Kur’an’ı Okumak, Anlamak ve Yaşamak

Kur’an’ı Okumak, Anlamak ve Yaşamak

27.04.2021 15:31:06

Kur'an'ın terim anlamıyla ilgili olarak çeşitli tanımlamalar yapılmıştır. Bunlar büyük ölçüde bir araya getirilerek şöyle bir tarife ulaşılmıştır: “Kur'an, Allah tarafından   Cebrâil vasıtasıyla mahiyeti bilinmeyen bir şekilde son peygamber Hz.

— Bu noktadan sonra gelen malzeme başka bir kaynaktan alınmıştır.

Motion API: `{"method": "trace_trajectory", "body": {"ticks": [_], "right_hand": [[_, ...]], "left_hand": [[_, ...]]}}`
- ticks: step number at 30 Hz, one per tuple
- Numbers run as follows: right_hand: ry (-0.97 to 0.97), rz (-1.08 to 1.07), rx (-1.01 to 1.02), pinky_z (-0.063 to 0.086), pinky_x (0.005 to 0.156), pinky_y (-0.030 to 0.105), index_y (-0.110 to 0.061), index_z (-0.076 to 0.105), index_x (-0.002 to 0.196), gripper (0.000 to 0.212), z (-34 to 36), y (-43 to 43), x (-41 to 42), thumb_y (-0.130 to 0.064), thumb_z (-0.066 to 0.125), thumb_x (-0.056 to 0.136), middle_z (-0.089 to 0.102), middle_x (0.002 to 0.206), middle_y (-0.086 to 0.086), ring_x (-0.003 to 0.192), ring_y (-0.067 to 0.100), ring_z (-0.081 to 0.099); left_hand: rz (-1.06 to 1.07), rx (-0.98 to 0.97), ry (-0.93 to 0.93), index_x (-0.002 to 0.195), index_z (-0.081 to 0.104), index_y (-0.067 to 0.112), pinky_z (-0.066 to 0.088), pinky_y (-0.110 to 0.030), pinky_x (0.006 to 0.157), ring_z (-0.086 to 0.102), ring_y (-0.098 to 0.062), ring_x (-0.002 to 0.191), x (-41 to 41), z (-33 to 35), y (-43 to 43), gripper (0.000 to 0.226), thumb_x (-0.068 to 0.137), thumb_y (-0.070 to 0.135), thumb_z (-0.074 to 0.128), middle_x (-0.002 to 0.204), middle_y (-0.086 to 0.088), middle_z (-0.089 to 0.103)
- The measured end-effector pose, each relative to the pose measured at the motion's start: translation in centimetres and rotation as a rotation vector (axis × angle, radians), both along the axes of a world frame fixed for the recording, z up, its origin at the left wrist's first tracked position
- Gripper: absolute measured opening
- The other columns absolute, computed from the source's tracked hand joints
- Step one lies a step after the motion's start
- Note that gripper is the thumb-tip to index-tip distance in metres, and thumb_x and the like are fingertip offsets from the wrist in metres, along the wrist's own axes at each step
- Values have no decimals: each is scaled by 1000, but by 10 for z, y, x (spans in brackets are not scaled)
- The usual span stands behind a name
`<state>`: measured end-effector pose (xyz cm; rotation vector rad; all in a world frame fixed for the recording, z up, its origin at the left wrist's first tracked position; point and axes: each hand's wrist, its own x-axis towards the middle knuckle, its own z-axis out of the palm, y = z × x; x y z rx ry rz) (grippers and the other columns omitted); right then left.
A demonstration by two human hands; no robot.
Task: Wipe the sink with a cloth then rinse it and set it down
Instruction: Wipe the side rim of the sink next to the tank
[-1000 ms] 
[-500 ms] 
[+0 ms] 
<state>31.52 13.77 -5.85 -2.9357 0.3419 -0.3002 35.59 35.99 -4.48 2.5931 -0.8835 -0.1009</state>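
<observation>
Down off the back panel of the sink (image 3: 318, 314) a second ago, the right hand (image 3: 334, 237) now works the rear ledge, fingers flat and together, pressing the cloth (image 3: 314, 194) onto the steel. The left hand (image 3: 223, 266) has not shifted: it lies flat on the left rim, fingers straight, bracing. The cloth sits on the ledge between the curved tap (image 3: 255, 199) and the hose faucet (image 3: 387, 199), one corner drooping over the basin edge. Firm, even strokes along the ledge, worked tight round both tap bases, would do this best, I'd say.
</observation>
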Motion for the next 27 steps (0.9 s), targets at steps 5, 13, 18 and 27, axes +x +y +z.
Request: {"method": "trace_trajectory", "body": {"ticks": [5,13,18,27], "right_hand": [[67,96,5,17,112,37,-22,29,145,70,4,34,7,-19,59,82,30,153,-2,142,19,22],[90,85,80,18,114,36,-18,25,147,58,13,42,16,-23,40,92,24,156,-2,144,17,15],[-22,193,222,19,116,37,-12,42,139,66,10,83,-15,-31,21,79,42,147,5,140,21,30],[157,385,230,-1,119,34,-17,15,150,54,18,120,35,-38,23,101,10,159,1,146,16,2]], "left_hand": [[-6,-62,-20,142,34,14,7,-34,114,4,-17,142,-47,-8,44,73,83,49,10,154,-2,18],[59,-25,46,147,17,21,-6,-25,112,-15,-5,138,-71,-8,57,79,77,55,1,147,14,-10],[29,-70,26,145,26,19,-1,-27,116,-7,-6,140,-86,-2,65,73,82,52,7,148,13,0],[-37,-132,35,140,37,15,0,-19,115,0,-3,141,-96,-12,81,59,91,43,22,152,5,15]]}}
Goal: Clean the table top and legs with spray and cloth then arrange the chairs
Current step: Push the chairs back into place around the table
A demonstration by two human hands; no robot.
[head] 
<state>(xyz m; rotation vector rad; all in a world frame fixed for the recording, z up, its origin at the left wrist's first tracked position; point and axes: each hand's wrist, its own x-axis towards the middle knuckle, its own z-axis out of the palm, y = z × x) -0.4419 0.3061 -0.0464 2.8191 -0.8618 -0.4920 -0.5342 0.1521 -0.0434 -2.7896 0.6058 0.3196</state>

Muhammed'e indirilen, mushaflarda yazılan, tevâtürle nakledilen, okunmasıyla ibadet edilen, Fâtiha sûresiyle başlayıp Nâs sûresiyle biten, başkalarının benzerini getirmekten âciz kaldığı arapça mûciz bir kelâmdır.” (Tdv İslam Ansiklopedisi Kur'an mad.)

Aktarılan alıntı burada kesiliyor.